_The task_
Strip out all images, then restate the data verbatim.

_____

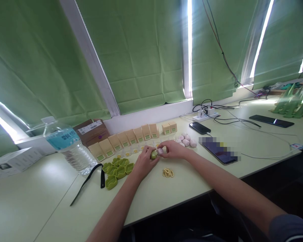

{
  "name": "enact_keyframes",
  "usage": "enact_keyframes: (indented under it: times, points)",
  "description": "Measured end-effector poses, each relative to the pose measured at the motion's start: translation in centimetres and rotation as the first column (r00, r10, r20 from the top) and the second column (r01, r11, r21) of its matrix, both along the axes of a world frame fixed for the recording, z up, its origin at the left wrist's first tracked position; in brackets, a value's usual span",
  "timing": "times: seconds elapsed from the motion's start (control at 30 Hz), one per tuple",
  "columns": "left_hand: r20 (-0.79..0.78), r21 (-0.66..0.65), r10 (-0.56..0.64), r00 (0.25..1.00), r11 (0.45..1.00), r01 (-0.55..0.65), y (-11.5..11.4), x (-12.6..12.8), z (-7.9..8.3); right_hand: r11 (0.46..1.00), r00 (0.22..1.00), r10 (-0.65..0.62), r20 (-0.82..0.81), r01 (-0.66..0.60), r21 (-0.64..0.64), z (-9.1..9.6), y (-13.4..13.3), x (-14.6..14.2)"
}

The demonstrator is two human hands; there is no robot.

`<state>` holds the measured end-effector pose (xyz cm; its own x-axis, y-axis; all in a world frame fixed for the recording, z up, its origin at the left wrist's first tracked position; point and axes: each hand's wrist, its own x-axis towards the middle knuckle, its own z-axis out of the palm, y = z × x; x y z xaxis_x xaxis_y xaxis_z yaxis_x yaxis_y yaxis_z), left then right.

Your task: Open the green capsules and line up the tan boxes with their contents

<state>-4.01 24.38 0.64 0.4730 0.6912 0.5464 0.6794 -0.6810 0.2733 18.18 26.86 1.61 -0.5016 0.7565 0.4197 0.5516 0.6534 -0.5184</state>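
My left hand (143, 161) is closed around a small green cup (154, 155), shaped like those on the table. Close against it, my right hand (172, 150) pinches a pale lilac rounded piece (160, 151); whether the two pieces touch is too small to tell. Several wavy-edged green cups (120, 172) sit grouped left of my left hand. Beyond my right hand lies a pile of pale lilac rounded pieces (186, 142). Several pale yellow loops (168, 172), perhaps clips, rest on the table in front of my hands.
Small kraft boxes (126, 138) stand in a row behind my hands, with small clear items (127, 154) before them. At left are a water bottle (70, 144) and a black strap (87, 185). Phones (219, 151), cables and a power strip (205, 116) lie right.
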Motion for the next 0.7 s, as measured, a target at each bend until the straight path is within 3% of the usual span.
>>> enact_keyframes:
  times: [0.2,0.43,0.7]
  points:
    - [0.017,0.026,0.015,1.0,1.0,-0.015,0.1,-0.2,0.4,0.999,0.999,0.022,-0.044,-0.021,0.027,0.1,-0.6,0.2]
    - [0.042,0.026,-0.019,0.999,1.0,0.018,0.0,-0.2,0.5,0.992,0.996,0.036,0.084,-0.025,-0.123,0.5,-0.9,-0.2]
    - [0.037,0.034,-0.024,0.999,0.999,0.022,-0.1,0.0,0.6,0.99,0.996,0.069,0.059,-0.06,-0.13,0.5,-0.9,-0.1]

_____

_Solution below_
{
  "name": "enact_keyframes",
  "usage": "enact_keyframes: (indented under it: times, points)",
  "description": "Measured end-effector poses, each relative to the pose measured at the motion's start: translation in centimetres and rotation as the first column (r00, r10, r20 from the top) and the second column (r01, r11, r21) of its matrix, both along the axes of a world frame fixed for the recording, z up, its origin at the left wrist's first tracked position; in brackets, a value's usual span",
  "timing": "times: seconds elapsed from the motion's start (control at 30 Hz), one per tuple",
  "columns": "left_hand: r20 (-0.79..0.78), r21 (-0.66..0.65), r10 (-0.56..0.64), r00 (0.25..1.00), r11 (0.45..1.00), r01 (-0.55..0.65), y (-11.5..11.4), x (-12.6..12.8), z (-7.9..8.3); right_hand: r11 (0.46..1.00), r00 (0.22..1.00), r10 (-0.65..0.62), r20 (-0.82..0.81), r01 (-0.66..0.60), r21 (-0.64..0.64), z (-9.1..9.6), y (-13.4..13.3), x (-14.6..14.2)"
}

The demonstrator is two human hands; there is no robot.

`<state>` holds the measured end-effector pose (xyz cm; its own x-axis, y-axis; all in a world frame fixed for the recording, z up, its origin at the left wrist's first tracked position; point and axes: each hand's wrist, its own x-axis towards the middle knuckle, its own z-axis out of the palm, y = z × x; x y z xaxis_x xaxis_y xaxis_z yaxis_x yaxis_y yaxis_z), left then right.

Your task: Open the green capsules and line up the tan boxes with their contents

<state>-4.01 24.38 0.64 0.4730 0.6912 0.5464 0.6794 -0.6810 0.2733 18.18 26.86 1.61 -0.5016 0.7565 0.4197 0.5516 0.6534 -0.5184</state>
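My left hand (143, 161) is closed around a small green cup (154, 155), shaped like those on the table. Close against it, my right hand (172, 150) pinches a pale lilac rounded piece (160, 151); whether the two pieces touch is too small to tell. Several wavy-edged green cups (120, 172) sit grouped left of my left hand. Beyond my right hand lies a pile of pale lilac rounded pieces (186, 142). Several pale yellow loops (168, 172), perhaps clips, rest on the table in front of my hands.
Small kraft boxes (126, 138) stand in a row behind my hands, with small clear items (127, 154) before them. At left are a water bottle (70, 144) and a black strap (87, 185). Phones (219, 151), cables and a power strip (205, 116) lie right.
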Motion for the next 0.7 s, as measured, a target at each bend until the straight path is within 3% of the usual span.
>>> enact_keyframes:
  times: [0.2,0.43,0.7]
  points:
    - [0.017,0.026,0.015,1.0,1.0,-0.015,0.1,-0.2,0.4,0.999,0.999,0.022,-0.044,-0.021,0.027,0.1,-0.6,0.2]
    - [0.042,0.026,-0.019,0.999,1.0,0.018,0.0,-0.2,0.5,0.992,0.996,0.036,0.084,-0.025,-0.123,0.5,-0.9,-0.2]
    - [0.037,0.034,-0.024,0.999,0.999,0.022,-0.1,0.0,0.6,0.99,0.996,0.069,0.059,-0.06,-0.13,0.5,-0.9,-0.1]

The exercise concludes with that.